The collateral for a mortgage loan – the property being purchased or refinanced – is an important consideration for the underwriter. Not all collateral is the same, so the type of property has a significant impact on the financing and rates available. Property types are generally classified as follows, in order from highest to lowest risk: single-family residence, duplex, townhouse, low rise condominium, high rise condominium, triplex and fourplexes and condotels. It’s important to note that lower risk properties will typically receive better interest rates than higher risk properties.
Occupancy is also an important part of collateral. A property can be owner-occupied, used as second home, or be an investment. Owner-occupied and second homes have the least amount of default risk and thus receive the lowest rates. Investment properties, on the other hand, have the highest default risk and receive higher rates as a result.
Though property type and occupancy are important, value is probably the most important characteristic of collateral. The chief concern of the lender is that the property is worth enough to easily be sold to recoup losses in the event of a loan default. Professional appraisers estimate the value of a property by comparing it to recently sold properties in the neighborhood that have similar square footage, bedroom count, age, and general appeal, etc.
Once the value is determined, it is used to calculate the loan-to-value (LTV), which is essentially the percentage of the value of the house that is being borrowed.
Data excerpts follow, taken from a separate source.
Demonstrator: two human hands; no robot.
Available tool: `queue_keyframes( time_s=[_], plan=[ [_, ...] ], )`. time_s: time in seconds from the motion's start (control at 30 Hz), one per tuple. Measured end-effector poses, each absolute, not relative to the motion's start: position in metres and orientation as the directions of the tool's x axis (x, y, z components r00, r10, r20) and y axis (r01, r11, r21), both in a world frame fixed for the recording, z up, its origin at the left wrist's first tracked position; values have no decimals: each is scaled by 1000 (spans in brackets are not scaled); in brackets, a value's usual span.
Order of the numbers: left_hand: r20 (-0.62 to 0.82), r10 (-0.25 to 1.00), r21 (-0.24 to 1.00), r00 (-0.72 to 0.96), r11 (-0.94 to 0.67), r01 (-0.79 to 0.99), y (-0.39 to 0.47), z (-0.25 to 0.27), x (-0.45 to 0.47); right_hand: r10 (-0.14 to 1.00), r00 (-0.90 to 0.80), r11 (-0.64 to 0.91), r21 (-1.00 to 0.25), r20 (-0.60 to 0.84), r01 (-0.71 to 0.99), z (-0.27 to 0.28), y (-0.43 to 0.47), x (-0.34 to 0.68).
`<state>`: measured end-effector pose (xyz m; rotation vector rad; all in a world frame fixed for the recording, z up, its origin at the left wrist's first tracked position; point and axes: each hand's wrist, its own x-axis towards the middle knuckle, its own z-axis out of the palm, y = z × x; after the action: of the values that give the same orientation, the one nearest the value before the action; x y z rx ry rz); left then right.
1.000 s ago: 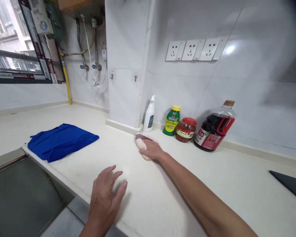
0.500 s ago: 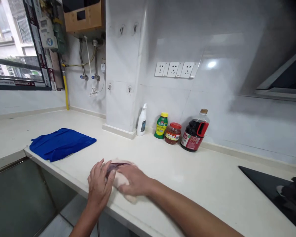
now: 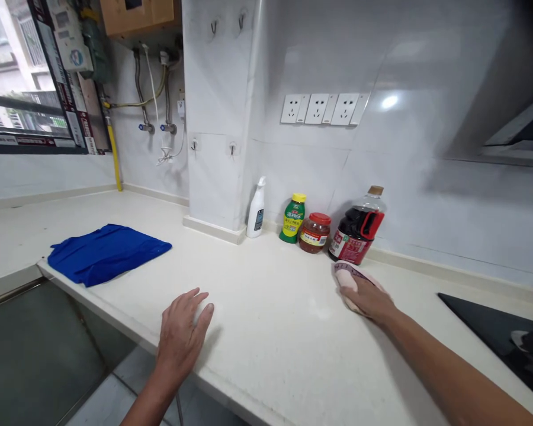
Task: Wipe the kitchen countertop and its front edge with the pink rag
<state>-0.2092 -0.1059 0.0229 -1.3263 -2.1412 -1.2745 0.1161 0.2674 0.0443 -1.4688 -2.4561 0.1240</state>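
Observation:
My right hand (image 3: 369,299) grips a folded pinkish-white cloth (image 3: 346,278) with a dark patterned edge. It presses the cloth on the white countertop (image 3: 266,313), just in front of the large bottle of dark sauce (image 3: 352,234). Part of the cloth is hidden under the fingers. Over the front part of the counter, my left hand (image 3: 184,331) hovers with fingers apart and holds nothing. A spread blue cloth (image 3: 109,254) lies on the counter to the left, beyond that hand.
Along the wall stand a white spray bottle (image 3: 256,210), a green bottle with a yellow cap (image 3: 292,219) and a red-lidded jar (image 3: 314,234). A black cooktop (image 3: 493,331) lies at the right. The counter's front edge (image 3: 222,387) runs below my left hand.
My right hand has moved the pinkish-white cloth from beside my left hand across the counter to the right, near the sauce bottle. My left hand stays in about the same place, now apart from the cloth.

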Motion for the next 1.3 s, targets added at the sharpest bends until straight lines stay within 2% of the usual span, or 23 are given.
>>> queue_keyframes(
  time_s=[0.07,0.17,0.33,0.47,0.5,0.57,0.7,0.73,0.8,0.87,1.0,1.17,1.3],
  plan=[
    [650,537,543,-537,166,823,-106,24,-208,867,-468,496,-211,172,842,52,261,78],
    [645,505,581,-573,163,797,-108,24,-208,773,-611,634,-232,169,738,58,224,4],
    [606,496,640,-622,160,752,-111,26,-209,425,-885,891,-261,188,372,66,111,-83],
    [588,472,685,-657,142,715,-111,26,-216,84,-969,950,-311,232,8,59,21,-82],
    [593,464,693,-658,121,710,-111,26,-219,35,-970,940,-337,242,-51,55,5,-74],
    [594,448,716,-668,83,693,-110,25,-226,5,-972,916,-392,234,-90,47,-13,-52],
    [531,462,737,-710,163,657,-108,28,-230,62,-973,905,-424,223,-40,44,3,-9],
    [508,479,727,-716,208,655,-107,30,-228,135,-964,916,-399,230,33,46,17,1],
    [463,518,700,-719,285,655,-108,35,-223,355,-904,904,-335,236,268,52,49,23],
    [438,548,674,-713,324,664,-109,41,-217,568,-789,816,-288,234,502,57,84,53],
    [426,596,627,-680,347,697,-112,49,-212,801,-551,597,-267,232,756,57,138,145],
    [426,631,569,-648,371,734,-110,53,-209,934,-291,337,-243,208,910,36,156,284],
    [374,685,534,-625,392,749,-106,56,-205,948,-218,261,-175,231,949,20,133,337]
  ],
)
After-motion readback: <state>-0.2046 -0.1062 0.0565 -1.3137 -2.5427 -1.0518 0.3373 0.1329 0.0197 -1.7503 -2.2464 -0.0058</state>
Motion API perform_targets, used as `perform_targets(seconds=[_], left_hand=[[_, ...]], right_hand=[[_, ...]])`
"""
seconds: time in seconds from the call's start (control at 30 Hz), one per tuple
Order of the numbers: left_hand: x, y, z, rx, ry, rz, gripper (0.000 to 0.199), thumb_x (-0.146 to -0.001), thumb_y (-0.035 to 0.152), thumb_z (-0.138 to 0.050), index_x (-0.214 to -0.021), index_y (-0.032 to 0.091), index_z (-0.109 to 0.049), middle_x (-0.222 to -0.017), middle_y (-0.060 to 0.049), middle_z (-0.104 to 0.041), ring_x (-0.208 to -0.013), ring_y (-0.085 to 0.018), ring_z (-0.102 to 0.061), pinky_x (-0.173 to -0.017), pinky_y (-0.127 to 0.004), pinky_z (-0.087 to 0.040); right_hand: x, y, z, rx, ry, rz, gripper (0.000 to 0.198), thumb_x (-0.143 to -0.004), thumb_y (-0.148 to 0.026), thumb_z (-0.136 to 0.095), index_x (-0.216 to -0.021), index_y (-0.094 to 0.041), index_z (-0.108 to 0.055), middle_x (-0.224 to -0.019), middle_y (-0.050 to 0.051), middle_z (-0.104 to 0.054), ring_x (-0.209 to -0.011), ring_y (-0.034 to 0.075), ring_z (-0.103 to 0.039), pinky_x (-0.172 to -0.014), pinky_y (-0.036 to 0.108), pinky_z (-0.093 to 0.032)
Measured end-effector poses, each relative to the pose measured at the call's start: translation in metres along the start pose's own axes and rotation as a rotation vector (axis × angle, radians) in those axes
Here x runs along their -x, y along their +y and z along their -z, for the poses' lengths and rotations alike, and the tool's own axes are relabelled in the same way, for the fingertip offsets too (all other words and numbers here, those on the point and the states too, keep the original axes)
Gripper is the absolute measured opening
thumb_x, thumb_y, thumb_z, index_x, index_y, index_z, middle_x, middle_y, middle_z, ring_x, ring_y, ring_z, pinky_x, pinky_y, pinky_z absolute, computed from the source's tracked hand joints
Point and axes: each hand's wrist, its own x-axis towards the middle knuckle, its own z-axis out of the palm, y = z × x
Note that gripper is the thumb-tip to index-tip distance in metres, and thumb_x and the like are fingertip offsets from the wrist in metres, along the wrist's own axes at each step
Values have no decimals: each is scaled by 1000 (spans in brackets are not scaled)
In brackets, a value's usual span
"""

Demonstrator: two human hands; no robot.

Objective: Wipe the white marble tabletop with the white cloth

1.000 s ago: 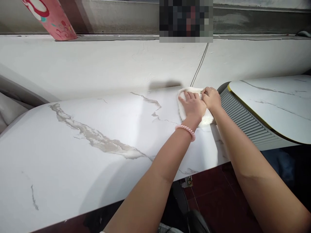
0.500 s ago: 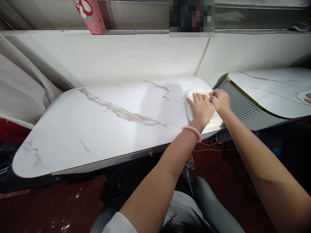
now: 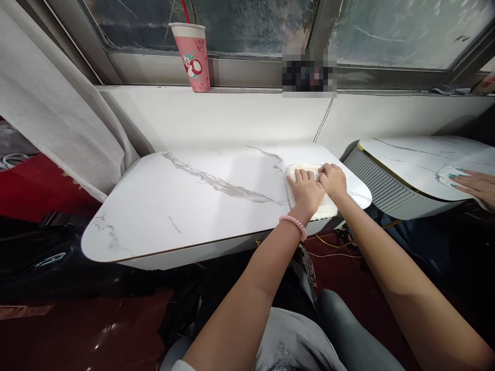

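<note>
Cloth (image 3: 327,208) lies on the table (image 3: 216,216), toward its right end. Left hand (image 3: 308,188): open, laid over the cloth. Right hand (image 3: 333,181): beside the left, fingers bent on the cloth; grip cannot be told. Cup (image 3: 196,64): behind the table. Co-worker's hand (image 3: 477,184): beyond the table's right end.

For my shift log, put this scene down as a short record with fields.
Left hand: fingers spread on a fluffy cream-white cloth; pink coiled band at the wrist
Right hand: fingers bent on the same cloth; whether they grip it is unclear
Cloth position: toward the right end of a white, grey-veined, round-cornered table
Window: tall pink-and-white cup with a red straw, upright on the sill
Neighbouring table: white, grey-veined, with a ribbed side; another person's teal-nailed hand rests on a white cloth
</note>
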Motion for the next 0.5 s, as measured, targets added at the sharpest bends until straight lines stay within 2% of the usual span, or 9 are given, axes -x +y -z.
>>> perform_targets(seconds=[0.2,0.5], left_hand=[[-16,-31,11,1,-21,23,43,-99,24,-34,-134,17,-58,-149,-11,-53,-146,-26,-36,-121,-53,-29],[-73,-86,19,-34,-142,123,54,-99,28,-25,-149,20,-45,-162,-6,-37,-153,-23,-24,-125,-52,-19]], right_hand=[[-11,-36,-10,16,-31,-2,23,-81,-14,-41,-87,-19,-63,-102,16,-67,-101,32,-57,-84,41,-42],[-61,-91,-50,-42,-36,-1,23,-83,-10,-41,-88,-19,-62,-101,15,-65,-100,30,-54,-85,40,-39]])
For example, if a home is valued at $200,000 and the first mortgage is $100,000, the LTV is 50%. If there’s a second mortgage on the home as well, then the combined loan-to-value, or CLTV, is 75%. From a lending standpoint, a higher LTV equates to higher risk because it is more likely the lender will take a loss in the event of default. Naturally, if a higher LTV means higher risk, it also will generally mean a higher rate for the borrower.
If the LTV is over 80%, mortgage insurance will typically be required to offset the increased risk of loss that comes with doing high LTV loans. Many mortgage borrowers are under the impression that mortgage insurance insures them, when it fact it insures the lender against loss if the borrower defaults. Usually the cost of the mortgage insurance is passed on to the borrower as an added expense on their monthly mortgage payment, but some banks allow what is called lender paid insurance, where a higher interest rate is charged in exchange for the lender paying the mortgage insurance.
Again, mortgage underwriting can be categorized into three basic categories: credit, capacity, and collateral. Underwriters will evaluate if you have a good history of managing debt (credit), if you have the financial means to repay the loan (capacity), and if your property is adequate security for the loan (collateral).